┌──

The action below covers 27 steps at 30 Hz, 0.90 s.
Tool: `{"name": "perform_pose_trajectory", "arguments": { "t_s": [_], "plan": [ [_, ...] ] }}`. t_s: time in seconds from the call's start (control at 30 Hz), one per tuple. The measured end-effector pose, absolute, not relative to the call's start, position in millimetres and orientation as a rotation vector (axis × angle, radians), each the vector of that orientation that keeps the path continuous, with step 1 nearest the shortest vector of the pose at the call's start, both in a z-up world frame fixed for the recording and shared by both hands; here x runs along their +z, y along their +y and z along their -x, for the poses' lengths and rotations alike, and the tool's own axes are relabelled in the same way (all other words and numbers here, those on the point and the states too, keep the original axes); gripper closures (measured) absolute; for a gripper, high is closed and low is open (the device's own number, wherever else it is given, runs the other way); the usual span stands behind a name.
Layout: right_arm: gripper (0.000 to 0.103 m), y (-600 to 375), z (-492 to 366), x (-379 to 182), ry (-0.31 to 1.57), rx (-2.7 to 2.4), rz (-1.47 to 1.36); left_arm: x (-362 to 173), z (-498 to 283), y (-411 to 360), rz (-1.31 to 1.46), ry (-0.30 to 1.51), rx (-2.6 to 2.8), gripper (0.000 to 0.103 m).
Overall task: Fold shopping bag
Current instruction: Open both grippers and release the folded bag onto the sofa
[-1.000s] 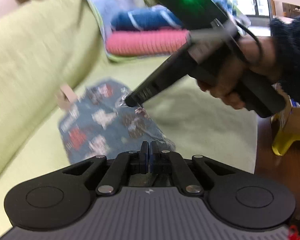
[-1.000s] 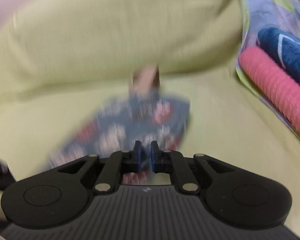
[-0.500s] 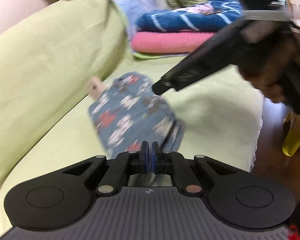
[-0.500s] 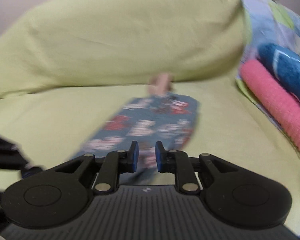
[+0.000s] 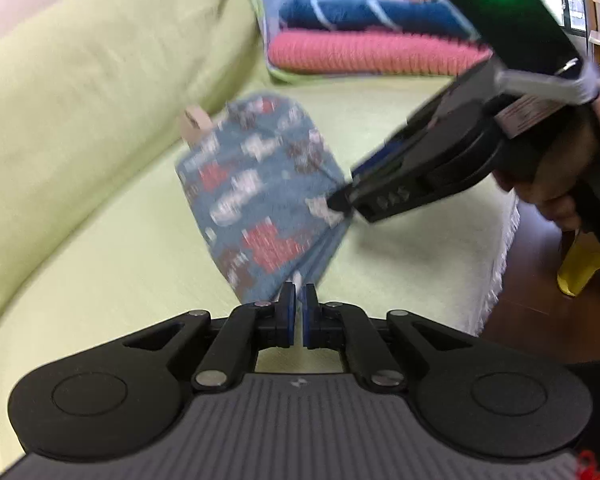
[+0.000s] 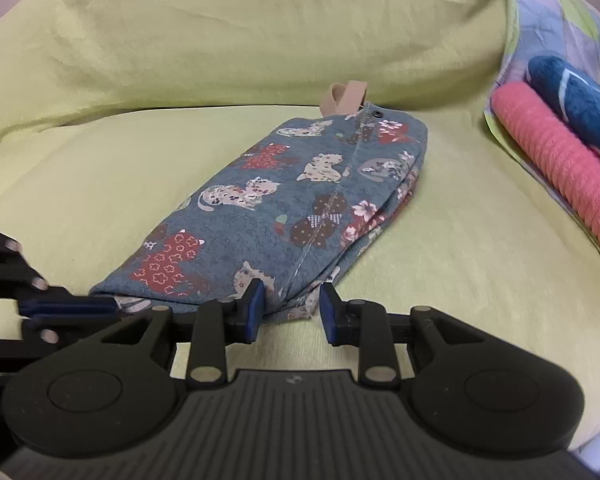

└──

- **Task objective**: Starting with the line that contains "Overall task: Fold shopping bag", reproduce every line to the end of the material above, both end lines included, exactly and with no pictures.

- **Finished task**:
Overall task: Fold shopping bag
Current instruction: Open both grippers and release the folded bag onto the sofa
[-1.000s] 
[-1.000s] 
[-0.500s] 
[-0.500s] 
[+0.000s] 
[+0.000s] 

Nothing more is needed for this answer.